Taking the listing below, restate word for word each line from the line with "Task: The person" to the line with "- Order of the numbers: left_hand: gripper", ends included, and stop there.

----------

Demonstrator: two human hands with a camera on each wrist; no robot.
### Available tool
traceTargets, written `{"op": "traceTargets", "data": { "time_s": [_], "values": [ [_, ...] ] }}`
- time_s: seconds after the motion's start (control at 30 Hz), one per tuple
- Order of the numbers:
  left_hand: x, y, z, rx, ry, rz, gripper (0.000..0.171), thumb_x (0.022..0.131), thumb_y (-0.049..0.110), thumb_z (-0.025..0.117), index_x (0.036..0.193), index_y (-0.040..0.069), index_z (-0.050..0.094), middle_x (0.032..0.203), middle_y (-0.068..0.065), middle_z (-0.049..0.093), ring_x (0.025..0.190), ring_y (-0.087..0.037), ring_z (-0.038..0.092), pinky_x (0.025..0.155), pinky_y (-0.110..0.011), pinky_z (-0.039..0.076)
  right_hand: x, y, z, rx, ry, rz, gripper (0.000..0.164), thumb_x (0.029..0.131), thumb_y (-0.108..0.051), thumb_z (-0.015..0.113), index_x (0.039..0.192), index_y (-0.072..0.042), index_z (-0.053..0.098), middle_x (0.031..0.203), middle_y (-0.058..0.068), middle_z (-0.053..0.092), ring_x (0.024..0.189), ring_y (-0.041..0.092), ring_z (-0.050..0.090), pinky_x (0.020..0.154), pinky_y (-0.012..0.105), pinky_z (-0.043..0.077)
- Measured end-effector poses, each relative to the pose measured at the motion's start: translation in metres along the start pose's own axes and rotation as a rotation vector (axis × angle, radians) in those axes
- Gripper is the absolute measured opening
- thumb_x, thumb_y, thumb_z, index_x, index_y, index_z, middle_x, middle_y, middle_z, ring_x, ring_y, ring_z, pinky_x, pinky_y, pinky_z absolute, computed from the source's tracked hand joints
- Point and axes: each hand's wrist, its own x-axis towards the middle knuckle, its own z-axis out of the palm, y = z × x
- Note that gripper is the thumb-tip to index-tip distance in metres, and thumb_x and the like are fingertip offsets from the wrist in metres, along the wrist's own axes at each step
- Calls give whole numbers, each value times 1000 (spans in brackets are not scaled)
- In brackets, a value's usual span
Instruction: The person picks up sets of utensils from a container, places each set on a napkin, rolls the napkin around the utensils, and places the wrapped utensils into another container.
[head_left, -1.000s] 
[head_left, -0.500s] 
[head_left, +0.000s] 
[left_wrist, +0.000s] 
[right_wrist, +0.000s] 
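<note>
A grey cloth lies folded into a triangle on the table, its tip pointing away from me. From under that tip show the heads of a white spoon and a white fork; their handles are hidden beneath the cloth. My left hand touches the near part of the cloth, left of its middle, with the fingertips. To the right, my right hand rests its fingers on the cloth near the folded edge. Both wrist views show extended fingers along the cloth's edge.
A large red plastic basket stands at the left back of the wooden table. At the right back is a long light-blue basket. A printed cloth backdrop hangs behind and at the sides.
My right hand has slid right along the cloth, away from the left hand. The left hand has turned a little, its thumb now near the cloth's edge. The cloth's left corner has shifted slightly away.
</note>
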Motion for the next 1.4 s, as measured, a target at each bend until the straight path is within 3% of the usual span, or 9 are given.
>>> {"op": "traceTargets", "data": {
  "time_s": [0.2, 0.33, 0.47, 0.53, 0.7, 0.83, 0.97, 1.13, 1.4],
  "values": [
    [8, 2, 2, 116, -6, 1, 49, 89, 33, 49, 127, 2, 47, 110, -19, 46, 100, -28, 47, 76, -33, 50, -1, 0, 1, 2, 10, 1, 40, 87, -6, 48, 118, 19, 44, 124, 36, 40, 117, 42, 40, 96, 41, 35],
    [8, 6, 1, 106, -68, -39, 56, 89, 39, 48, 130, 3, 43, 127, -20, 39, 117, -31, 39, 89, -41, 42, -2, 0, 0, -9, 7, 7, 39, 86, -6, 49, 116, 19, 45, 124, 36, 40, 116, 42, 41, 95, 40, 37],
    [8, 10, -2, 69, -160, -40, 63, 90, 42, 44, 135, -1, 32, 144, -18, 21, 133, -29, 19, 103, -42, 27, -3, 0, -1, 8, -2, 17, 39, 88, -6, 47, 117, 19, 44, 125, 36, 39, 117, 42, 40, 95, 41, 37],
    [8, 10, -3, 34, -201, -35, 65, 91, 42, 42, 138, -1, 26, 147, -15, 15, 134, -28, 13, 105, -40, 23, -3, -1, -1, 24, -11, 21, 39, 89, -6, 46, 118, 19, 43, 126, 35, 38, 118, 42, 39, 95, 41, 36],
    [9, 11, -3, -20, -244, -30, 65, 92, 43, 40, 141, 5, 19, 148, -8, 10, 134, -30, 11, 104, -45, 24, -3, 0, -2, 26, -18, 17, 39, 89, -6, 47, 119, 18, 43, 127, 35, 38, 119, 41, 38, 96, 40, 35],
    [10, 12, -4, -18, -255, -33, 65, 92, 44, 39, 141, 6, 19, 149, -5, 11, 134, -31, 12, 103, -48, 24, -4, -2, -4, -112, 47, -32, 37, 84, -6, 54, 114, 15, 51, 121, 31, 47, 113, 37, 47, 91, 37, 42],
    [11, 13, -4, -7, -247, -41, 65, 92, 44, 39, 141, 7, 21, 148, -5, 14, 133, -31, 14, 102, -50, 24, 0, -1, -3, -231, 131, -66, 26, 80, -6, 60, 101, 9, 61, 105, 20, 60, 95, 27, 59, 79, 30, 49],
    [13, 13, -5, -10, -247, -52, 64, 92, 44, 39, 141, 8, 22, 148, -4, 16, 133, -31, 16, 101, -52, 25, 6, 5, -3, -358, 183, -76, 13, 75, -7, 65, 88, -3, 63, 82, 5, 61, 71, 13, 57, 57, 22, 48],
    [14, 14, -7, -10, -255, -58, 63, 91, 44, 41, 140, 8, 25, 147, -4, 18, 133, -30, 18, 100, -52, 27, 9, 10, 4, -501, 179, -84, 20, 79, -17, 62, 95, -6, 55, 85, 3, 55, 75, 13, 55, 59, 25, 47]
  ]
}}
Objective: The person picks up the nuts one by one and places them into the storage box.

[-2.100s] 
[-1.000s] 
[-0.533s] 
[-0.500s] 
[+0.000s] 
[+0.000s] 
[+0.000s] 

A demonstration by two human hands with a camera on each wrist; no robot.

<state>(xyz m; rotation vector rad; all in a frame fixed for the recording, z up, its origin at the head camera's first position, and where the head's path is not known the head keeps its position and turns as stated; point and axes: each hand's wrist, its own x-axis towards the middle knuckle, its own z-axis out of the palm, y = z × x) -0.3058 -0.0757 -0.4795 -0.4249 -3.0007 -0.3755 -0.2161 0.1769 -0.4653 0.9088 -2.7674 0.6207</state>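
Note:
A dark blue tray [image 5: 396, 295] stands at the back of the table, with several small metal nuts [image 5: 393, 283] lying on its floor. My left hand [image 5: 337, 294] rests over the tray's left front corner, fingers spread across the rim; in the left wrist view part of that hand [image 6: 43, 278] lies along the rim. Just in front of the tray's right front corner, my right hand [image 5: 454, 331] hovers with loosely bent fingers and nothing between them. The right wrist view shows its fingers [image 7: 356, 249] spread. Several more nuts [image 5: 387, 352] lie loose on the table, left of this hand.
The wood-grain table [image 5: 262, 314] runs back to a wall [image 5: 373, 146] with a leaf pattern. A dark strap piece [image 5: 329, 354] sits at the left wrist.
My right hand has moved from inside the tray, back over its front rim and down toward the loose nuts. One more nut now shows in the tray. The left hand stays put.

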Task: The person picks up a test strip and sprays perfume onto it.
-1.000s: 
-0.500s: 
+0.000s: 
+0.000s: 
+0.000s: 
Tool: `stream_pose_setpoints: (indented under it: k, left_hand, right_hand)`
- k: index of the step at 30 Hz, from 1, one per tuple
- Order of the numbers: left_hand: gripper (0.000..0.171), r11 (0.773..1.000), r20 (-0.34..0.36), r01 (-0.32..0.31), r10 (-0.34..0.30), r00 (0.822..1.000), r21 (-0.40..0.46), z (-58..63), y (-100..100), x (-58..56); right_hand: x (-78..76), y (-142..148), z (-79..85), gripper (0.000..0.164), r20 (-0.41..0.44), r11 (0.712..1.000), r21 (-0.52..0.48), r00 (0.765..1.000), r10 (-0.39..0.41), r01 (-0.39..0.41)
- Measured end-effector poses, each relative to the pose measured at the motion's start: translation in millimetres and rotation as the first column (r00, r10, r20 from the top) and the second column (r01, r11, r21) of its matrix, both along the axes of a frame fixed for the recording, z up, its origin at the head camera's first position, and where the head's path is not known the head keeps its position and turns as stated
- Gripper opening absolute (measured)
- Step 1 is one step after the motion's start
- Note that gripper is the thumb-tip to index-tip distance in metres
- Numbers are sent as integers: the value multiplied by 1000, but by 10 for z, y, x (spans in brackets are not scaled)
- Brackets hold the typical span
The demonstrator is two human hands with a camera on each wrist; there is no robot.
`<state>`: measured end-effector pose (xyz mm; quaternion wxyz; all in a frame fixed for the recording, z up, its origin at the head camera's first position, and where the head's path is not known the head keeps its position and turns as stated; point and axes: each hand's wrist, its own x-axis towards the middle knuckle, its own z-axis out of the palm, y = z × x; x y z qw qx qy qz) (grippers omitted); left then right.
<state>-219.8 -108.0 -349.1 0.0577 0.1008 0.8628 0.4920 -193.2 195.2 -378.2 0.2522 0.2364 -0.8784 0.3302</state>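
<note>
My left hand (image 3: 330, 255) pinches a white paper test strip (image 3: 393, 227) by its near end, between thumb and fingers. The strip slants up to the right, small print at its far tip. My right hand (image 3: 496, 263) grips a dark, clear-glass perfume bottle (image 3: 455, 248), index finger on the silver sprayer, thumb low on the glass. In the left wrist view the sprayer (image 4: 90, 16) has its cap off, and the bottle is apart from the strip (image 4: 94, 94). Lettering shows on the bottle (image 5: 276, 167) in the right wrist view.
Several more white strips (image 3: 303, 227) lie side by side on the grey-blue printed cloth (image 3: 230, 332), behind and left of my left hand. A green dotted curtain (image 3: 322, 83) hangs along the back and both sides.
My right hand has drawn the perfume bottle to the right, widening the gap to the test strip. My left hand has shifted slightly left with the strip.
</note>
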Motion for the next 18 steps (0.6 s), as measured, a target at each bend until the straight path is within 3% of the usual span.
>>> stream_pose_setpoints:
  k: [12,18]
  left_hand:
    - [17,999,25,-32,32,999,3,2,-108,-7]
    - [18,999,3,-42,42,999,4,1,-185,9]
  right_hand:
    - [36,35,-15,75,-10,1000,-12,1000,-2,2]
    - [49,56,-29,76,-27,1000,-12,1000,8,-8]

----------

FINAL ANSWER:
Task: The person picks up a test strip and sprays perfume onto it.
-1.000s: 
-0.500s: 
+0.000s: 
+0.000s: 
+0.000s: 
Tool: `stream_pose_setpoints: (indented under it: k, left_hand, right_hand)`
- k: index of the step at 30 Hz, from 1, one per tuple
- Order of the numbers: left_hand: gripper (0.000..0.171), r11 (0.773..1.000), r20 (-0.34..0.36), r01 (-0.32..0.31), r10 (-0.34..0.30), r00 (0.822..1.000), r21 (-0.40..0.46), z (-58..63), y (-100..100), x (-58..56); right_hand: x (-78..76), y (-142..148), z (-79..85), gripper (0.000..0.164), r20 (-0.41..0.44), r11 (0.712..1.000), r21 (-0.52..0.48), r00 (0.765..1.000), r10 (-0.39..0.41), r01 (-0.39..0.41)

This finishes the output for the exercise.